December 14, 2010 7.00 am This story is over 159 months old

Councils ‘digest’ budget cuts

Below the belt: The City Council will lose 7.2% funding next year, and the County Council 2.7% in the next 12 months.

The Lincolnshire County Council and City of Lincoln Council said they have to “digest” the cuts in their core central government funding announced on Monday.

The two councils will have to stomach cuts of 2.7% (County) and 7.2% (City) in 2011-2012, and further cuts of 2.6% (County) and 6.1% (City) in 2012-2013.

Budget cuts at the City of Lincoln Council were expected to be around 10% in the first phase, but the authority will still need to make savings.

According to government figures the City of Lincoln Council will have £1.2million less to spend in 2011-2012, and then £890,000 less in 2012-2013.

Lincolnshire County Council will receive £14million less in 2011-2012 in government funds, and £13million less in 2012-2013, according to the same figures.

The County Council’s total government funding next year will total £505million, while the City Council’s core central funding will be of £15.5million.

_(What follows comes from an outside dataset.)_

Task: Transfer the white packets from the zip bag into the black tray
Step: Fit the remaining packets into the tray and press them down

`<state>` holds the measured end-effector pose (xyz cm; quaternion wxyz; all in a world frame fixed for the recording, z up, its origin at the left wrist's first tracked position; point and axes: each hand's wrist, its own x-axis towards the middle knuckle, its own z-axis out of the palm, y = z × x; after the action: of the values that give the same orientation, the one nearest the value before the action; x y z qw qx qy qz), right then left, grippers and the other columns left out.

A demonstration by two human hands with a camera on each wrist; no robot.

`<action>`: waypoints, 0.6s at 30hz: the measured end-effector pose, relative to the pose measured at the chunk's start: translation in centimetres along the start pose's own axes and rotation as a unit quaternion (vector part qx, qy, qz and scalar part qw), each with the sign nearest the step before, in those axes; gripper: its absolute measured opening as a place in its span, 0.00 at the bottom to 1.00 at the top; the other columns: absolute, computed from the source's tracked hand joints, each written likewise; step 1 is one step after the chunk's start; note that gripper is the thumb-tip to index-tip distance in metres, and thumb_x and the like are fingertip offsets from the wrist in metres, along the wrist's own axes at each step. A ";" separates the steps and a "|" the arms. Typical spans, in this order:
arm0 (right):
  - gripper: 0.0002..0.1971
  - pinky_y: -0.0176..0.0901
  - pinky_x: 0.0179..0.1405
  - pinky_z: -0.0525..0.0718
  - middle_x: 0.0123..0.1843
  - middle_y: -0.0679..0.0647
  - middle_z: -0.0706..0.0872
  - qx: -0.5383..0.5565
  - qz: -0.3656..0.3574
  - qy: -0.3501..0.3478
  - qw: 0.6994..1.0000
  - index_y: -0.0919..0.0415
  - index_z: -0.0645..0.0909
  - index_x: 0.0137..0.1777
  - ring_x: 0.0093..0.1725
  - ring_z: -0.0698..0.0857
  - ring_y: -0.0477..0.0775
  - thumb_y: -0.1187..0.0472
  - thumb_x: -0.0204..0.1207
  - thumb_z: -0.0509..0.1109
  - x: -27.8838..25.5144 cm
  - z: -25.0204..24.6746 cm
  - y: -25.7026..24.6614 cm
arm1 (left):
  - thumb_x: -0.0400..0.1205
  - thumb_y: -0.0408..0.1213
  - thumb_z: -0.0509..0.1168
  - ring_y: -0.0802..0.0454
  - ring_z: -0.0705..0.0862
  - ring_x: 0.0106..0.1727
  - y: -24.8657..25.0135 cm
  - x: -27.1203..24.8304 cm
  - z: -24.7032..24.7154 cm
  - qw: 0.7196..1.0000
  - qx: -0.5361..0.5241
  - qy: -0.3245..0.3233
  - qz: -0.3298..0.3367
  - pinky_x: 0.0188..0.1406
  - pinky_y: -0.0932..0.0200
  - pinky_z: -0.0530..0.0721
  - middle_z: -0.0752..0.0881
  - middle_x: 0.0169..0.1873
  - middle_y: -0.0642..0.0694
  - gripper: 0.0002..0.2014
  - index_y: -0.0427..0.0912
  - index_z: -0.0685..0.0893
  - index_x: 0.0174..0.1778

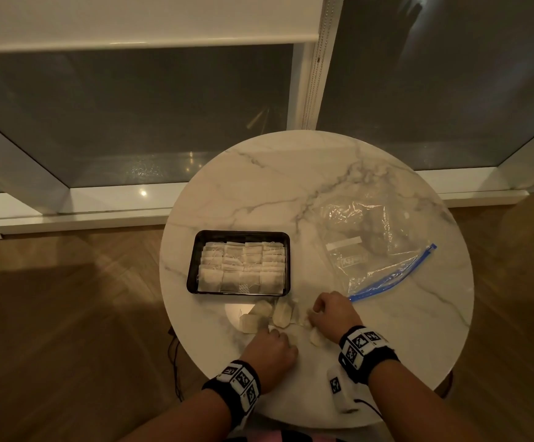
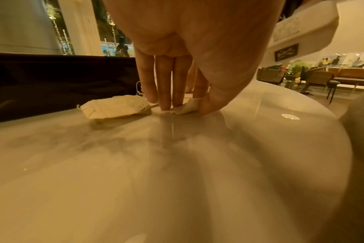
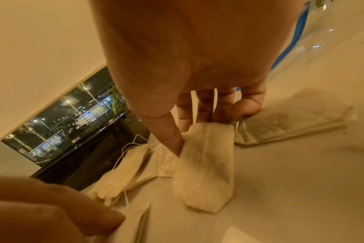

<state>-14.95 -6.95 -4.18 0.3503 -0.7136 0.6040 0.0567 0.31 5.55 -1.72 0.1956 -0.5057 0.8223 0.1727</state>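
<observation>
A black tray [image 1: 192, 266] at the table's left holds rows of white packets [image 1: 241, 266]. The clear zip bag [image 1: 370, 250] with a blue zip lies crumpled to the right. Several loose white packets [image 1: 264, 312] lie in front of the tray. My left hand [image 2: 185, 105] pinches the edge of one packet [image 2: 190, 107] against the tabletop between thumb and fingers. Thumb and fingers of my right hand [image 3: 195, 131] pinch the top of another packet [image 3: 208, 172]. More packets [image 3: 291, 121] lie beside it.
The round marble table [image 1: 291, 193] stands by a window with white frames; wooden floor lies around it. The tray's black wall [image 2: 52, 78] rises just beyond the left hand. The bag's blue zip [image 3: 297, 32] runs behind the right hand.
</observation>
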 end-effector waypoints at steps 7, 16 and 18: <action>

These figures are smaller than the overall 9.9% cut because they include all other grants and income that councils get, such as council tax and NHS funding.

The biggest cuts in Lincolnshire will hit the Boston Borough Council at 9.9%.

It is unknown at this stage what services from the two councils will be affected by the tighter budgets, as the authorities said it could take them days, if not weeks, to understand the full extent of Monday’s announcements.

These central government budget settlements are provisional, and will be followed by a consultation where the councils can comment on the proposed allowances.

After any changes are made, the final settlement for 2011-2012 will be debated and approved by the House of Commons in the New Year.

Introducing localism

The government also introduced on Monday a Localism Bill, set to become law next summer, whose measures will include among others:

  • Giving local people and organisations the right to buy community assets like shops, pubs and libraries;
  • Powers for people to approve or veto “excessive” council tax rises;
  • People will be able to trigger referendums on any local issue;
  • Neighbourhoods will have the right to permit development in their areas without the need for planning applications.

The City of Lincoln Council said it would be able to comment on these impending reforms later in the week, after analysing the Bill.